# Letting the members decide :)



## bill (May 21, 2004)

I turned a lurer yesterday. Nothing too fancy in the grain pattern so I am going to paint it. It's a stick bait, close to the size of a catch2000.

Here's the members part.

What color(s)

This is not going on a shelf, it's going to be used. Color(s) will decide if freshwater or saltwater and the hardware to be installed.


----------



## fishnfurlife (May 9, 2006)

You can't go wrong with Fire Tiger. Mostly chartruese...but you can let your imagination fly with the reds, greens and blacks...gives a real personal touch.

Can't wait to see it


----------



## Bobby (May 21, 2004)

I can't decide what color I want it till I see it.


----------



## Surf Hunter (Sep 28, 2006)

I have caught more fish on pearl white lures then any other colors. can't go wrong with white and accents of whatever you think looks nice. Heck, the fish will be looking up anyway so a white belly should be most noticeable.


----------



## Tortuga (May 21, 2004)

Best fisherman I ever knew said..."Any color....so long as it's RED with a WHITE body"

and....I might add...I've seen him catch a TON of fish with his 'Reddies"..

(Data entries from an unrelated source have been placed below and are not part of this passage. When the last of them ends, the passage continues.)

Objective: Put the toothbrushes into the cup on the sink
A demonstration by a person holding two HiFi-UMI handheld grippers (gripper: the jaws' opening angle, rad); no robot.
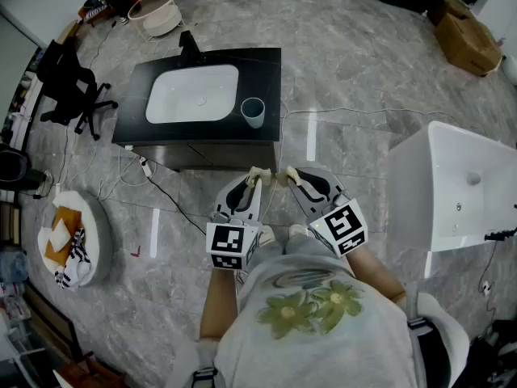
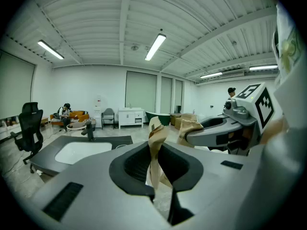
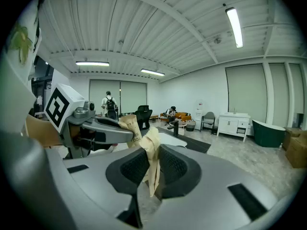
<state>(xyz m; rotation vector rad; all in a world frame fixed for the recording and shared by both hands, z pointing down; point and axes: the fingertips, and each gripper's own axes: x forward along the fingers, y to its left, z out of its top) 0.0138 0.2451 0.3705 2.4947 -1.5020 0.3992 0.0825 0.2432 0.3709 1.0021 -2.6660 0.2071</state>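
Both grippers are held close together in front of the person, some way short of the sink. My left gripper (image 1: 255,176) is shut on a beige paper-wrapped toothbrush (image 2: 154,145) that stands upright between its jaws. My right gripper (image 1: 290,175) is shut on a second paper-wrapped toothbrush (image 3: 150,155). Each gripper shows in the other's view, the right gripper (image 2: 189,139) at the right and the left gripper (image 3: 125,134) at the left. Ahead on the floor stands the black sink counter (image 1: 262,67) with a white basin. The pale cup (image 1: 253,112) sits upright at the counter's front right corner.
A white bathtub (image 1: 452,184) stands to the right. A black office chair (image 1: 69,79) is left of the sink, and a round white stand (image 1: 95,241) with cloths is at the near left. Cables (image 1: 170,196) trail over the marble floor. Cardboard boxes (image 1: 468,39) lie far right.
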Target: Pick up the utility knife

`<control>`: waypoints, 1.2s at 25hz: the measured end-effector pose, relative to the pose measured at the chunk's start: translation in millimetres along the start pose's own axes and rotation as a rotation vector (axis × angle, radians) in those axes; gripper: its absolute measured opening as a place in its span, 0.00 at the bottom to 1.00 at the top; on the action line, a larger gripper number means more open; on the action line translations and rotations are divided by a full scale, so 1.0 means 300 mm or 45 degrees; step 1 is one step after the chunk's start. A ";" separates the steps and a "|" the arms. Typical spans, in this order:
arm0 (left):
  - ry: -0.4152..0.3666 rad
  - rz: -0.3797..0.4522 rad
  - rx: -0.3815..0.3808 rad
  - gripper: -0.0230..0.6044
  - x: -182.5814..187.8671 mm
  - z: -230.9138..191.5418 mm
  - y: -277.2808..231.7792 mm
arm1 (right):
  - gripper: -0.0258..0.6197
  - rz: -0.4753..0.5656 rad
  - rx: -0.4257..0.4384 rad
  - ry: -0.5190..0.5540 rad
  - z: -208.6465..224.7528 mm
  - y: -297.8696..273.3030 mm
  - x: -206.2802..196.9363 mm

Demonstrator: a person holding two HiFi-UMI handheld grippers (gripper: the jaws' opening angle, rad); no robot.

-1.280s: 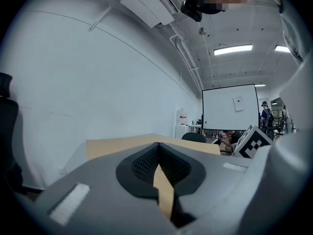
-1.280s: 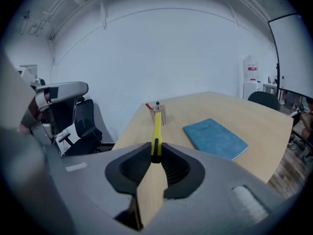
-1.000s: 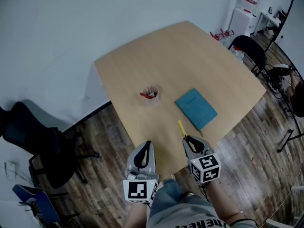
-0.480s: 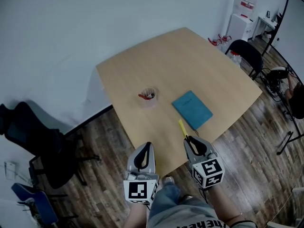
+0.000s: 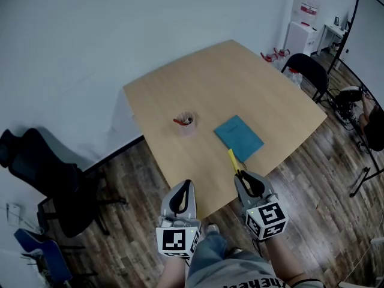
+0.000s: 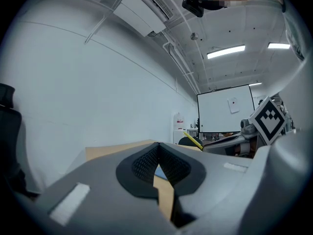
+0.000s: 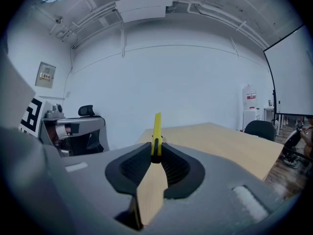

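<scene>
My right claw (image 5: pixel 242 176) is clenched on the black end of the yellow utility knife (image 5: pixel 231 159). The knife's body projects straight ahead from between the tips, its far end just short of the near corner of the teal notebook (image 5: pixel 239 138), held clear of the table (image 5: pixel 180 89). My left claw (image 5: pixel 186 185), closed on nothing, hangs nearer to me than the notebook, to its left.

Tabletop (image 5: pixel 228 77) layout
Cup (image 5: pixel 185 123) at middle, notebook (image 5: pixel 239 138) right of it; utility knife (image 5: pixel 231 159) in right gripper (image 5: pixel 241 174) over near edge.
</scene>
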State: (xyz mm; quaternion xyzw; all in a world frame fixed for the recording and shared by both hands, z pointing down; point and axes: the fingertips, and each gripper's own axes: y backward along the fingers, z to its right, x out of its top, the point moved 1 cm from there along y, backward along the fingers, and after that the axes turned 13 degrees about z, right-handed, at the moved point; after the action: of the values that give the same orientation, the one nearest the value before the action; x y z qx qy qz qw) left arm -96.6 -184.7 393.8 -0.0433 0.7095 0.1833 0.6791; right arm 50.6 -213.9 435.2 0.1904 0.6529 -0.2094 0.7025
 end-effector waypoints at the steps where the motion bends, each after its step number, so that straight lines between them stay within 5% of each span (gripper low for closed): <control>1: -0.001 0.004 0.001 0.07 0.004 0.005 0.005 | 0.14 0.010 0.000 0.008 0.000 0.009 0.010; 30: -0.036 0.091 -0.007 0.07 0.094 0.109 0.106 | 0.14 0.291 -0.027 0.113 -0.008 0.238 0.226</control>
State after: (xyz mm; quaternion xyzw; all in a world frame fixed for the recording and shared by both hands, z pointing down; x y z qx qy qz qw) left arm -77.5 -139.5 372.0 -0.0172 0.7003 0.2099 0.6821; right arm 91.5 -155.7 367.1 0.2653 0.6595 -0.1125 0.6943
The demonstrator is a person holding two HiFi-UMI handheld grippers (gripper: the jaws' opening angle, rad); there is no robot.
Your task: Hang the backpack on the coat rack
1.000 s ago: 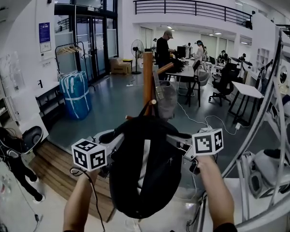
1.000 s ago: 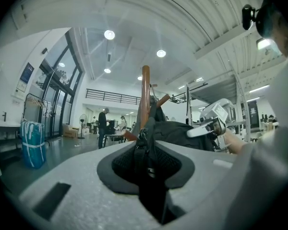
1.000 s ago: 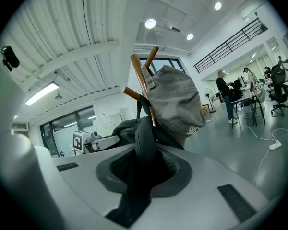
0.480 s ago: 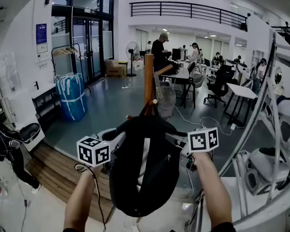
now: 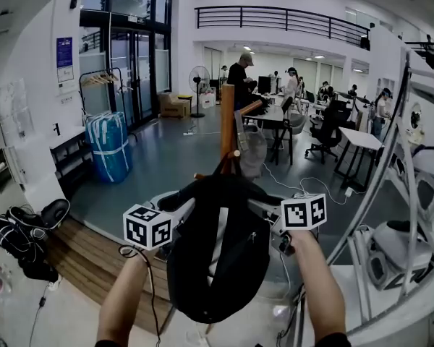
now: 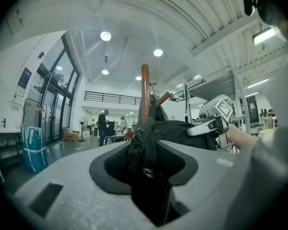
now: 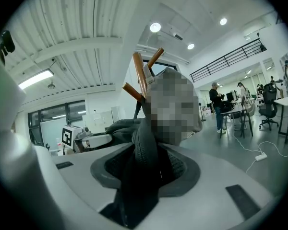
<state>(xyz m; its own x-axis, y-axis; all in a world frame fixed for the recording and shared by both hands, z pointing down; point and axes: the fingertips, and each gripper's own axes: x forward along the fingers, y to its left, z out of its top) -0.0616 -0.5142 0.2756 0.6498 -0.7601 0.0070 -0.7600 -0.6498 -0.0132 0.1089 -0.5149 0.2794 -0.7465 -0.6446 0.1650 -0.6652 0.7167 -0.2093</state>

but, then again....I used to catch my share on PINK corkys...

..lol


----------



## EndTuition (May 24, 2004)

1) Solid Black with a chartrues head
2) Solid white with a red head


----------



## TXSaltMan (Feb 4, 2007)

Any color like Tortuga said....as long as its Red with a White body"


----------



## grayfish (Jul 31, 2005)

How about this bill?


----------



## Surf Hunter (Sep 28, 2006)

OK Bill, what did ya decide? I have to say the pearl/red head is a great combo, heck, i married a red head, what does that say?


----------



## bill (May 21, 2004)

going white body/red head....done that so many times...blah, but the fish like them


----------



## CopanoCruisin (May 28, 2006)

If going for reds, paint that baby bone white & put a little red under the chin and around the gills. If need be, sent it to me for testing!


----------